Assignment —
Reproduce exactly the opening lines of the listing, stopping after the line that contains "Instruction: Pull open" and including it.
Given data Start Marker
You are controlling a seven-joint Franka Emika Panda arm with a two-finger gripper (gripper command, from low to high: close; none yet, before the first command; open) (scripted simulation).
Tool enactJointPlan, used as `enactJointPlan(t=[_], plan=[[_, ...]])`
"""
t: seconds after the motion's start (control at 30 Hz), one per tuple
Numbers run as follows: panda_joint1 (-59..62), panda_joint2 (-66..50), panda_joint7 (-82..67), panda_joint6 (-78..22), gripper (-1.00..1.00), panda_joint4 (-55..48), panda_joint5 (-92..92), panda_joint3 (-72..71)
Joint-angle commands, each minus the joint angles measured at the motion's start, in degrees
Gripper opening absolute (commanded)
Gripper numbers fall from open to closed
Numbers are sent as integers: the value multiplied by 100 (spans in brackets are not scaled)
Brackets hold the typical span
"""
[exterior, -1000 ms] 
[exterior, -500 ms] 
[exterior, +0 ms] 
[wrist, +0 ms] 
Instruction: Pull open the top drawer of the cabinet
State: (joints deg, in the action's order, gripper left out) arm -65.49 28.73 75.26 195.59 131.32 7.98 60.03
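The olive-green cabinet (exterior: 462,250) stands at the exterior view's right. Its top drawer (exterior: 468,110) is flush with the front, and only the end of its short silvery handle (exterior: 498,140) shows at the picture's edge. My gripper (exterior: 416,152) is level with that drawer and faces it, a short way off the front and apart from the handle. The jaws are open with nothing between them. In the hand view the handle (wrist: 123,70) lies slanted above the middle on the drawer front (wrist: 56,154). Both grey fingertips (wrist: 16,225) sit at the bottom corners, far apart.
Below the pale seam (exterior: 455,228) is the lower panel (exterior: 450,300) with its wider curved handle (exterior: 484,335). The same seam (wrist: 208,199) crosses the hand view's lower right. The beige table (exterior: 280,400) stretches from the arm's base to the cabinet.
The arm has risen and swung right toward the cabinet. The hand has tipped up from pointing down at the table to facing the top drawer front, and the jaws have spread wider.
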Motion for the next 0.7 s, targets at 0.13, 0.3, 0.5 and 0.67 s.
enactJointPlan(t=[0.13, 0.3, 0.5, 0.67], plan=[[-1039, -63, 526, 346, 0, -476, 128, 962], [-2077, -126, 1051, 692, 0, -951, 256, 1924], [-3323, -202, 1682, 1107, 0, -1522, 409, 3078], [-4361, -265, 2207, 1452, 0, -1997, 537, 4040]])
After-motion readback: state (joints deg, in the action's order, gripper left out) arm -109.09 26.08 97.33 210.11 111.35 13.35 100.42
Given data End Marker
Task response —
You are controlling a seven-joint Franka Emika Panda arm with a two-finger gripper (gripper command, from low to high: close; none yet, before the first command; open) (scripted simulation).
Tool enactJointPlan, used as `enactJointPlan(t=[_], plan=[[_, ...]])`
"""
t: seconds after the motion's start (control at 30 Hz), one per tuple
Numbers run as follows: panda_joint1 (-59..62), panda_joint2 (-66..50), panda_joint7 (-82..67), panda_joint6 (-78..22), gripper (-1.00..1.00), panda_joint4 (-55..48), panda_joint5 (-92..92), panda_joint3 (-72..71)
Joint-angle commands, each minus the joint angles measured at the motion's start, in degrees
Gripper opening absolute (commanded)
Gripper numbers fall from open to closed
Numbers are sent as integers: the value multiplied by 100 (spans in brackets are not scaled)
Brackets hold the typical span
"""
[exterior, -1000 ms] 
[exterior, -500 ms] 
[exterior, +0 ms] 
[wrist, +0 ms] 
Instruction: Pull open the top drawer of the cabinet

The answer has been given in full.